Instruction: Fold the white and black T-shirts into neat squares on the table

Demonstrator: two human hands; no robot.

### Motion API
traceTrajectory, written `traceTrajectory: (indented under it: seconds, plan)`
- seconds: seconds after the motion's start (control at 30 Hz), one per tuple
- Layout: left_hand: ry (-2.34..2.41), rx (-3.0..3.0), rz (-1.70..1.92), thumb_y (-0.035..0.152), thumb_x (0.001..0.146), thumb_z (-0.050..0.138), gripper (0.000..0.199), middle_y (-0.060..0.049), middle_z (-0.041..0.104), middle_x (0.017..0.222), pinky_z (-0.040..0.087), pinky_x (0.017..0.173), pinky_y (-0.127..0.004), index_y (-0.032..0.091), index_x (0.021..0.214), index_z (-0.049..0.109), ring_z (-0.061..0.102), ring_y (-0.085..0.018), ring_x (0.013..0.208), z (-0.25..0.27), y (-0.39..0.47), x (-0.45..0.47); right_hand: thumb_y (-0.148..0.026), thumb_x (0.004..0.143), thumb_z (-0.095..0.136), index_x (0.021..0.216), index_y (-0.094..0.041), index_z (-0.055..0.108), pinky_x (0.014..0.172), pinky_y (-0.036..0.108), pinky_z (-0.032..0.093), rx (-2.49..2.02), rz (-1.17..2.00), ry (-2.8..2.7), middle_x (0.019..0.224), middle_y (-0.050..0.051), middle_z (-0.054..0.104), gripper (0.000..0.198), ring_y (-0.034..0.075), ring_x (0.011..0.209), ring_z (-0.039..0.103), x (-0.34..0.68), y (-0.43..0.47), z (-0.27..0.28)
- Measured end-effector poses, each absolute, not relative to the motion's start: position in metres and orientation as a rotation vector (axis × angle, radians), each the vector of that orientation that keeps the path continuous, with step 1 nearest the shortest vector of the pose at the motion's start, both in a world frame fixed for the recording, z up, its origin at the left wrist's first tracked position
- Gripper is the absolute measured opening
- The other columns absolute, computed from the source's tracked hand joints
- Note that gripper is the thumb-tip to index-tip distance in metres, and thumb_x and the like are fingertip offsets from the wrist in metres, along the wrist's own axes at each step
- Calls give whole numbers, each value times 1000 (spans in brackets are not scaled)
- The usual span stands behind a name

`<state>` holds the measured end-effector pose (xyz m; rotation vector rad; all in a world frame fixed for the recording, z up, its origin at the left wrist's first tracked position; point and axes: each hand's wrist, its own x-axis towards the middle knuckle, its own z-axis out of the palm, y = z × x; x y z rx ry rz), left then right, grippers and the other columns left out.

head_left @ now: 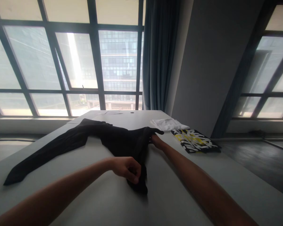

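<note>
A black, long-sleeved cloth garment lies mostly beyond the curled left hand, which pinches its near part; the outstretched right hand meets its side (fingers hidden, grip unclear).

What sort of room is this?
Maybe an office or workroom. There's a long white table, a wall of big windows, and a big building with many windows outside.

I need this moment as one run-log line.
left hand: holding black garment; right hand: partly covered by it; nearby: white cloth, patterned cloth
</note>
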<state>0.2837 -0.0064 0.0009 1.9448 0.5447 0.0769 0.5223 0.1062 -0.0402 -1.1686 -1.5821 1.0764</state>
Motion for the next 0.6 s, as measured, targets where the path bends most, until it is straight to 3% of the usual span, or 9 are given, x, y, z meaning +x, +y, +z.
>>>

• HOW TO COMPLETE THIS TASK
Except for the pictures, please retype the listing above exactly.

• ANSWER SPACE
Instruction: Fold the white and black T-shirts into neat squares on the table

Demonstrator: two human hands; no robot.

### Motion API
traceTrajectory, written `traceTrajectory: (indented under it: seconds, plan)`
- seconds: seconds after the motion's start (control at 30 Hz), one per tuple
- Layout: left_hand: ry (-2.34..2.41), rx (-3.0..3.0), rz (-1.70..1.92), thumb_y (-0.035..0.152), thumb_x (0.001..0.146), thumb_z (-0.050..0.138), gripper (0.000..0.199), middle_y (-0.060..0.049), middle_z (-0.041..0.104), middle_x (0.017..0.222), pinky_z (-0.040..0.087), pinky_x (0.017..0.173), pinky_y (-0.127..0.004), index_y (-0.032..0.091), index_x (0.021..0.214), index_z (-0.049..0.109), ring_z (-0.061..0.102), ring_y (-0.085..0.018), ring_x (0.013..0.208), z (-0.25..0.27), y (-0.39..0.47), x (-0.45..0.47); right_hand: thumb_y (-0.148..0.026), thumb_x (0.004..0.143), thumb_z (-0.095..0.136), index_x (0.021..0.216), index_y (-0.094..0.041), index_z (-0.055..0.108), pinky_x (0.014..0.172), pinky_y (-0.036..0.108), pinky_z (-0.032..0.093), rx (-2.49..2.02), rz (-1.17..2.00), ry (-2.8..2.7), middle_x (0.019..0.224), middle_y (-0.050..0.051), middle_z (-0.054..0.104), gripper (0.000..0.198), ring_y (-0.034..0.075), ring_x (0.011..0.209), ring_z (-0.039..0.103), x (-0.34..0.68), y (-0.43..0.47), z (-0.27..0.28)
- Measured end-effector poses, each absolute, not relative to the motion's start: position in metres and orientation as a rotation vector (axis × angle, radians), each the vector of that orientation that keeps the path continuous, with step 1 nearest the shortest vector of the pose at the motion's start, both in a world frame fixed for the recording, z up, its origin at the left wrist's first tracked position
- Gripper is the absolute measured opening
- The other columns absolute, computed from the source's tracked hand joints
- Note that gripper is the thumb-tip to index-tip distance in metres, and thumb_x and the like are fingertip offsets from the wrist in metres, along the wrist's own axes at each step
- Calls give whole numbers, each value times 1000 (spans in brackets are not scaled)
- The usual span stands behind a name

`<state>` holds the measured end-effector pose (xyz m; rotation vector rad; all in a world frame fixed for the recording, z up, its origin at the left wrist's first tracked position; point and axes: each hand's wrist, its own x-axis towards the middle knuckle, its own z-axis out of the palm, y = z × x; x y z rx ry rz), left then right, grippers and the other columns left out.

head_left @ now: 

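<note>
A black, long-sleeved cloth garment lies mostly beyond the curled left hand, which pinches its near part; the outstretched right hand meets its side (fingers hidden, grip unclear).

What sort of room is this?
Maybe an office or workroom. There's a long white table, a wall of big windows, and a big building with many windows outside.

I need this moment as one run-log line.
left hand: holding black garment; right hand: partly covered by it; nearby: white cloth, patterned cloth
</note>
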<state>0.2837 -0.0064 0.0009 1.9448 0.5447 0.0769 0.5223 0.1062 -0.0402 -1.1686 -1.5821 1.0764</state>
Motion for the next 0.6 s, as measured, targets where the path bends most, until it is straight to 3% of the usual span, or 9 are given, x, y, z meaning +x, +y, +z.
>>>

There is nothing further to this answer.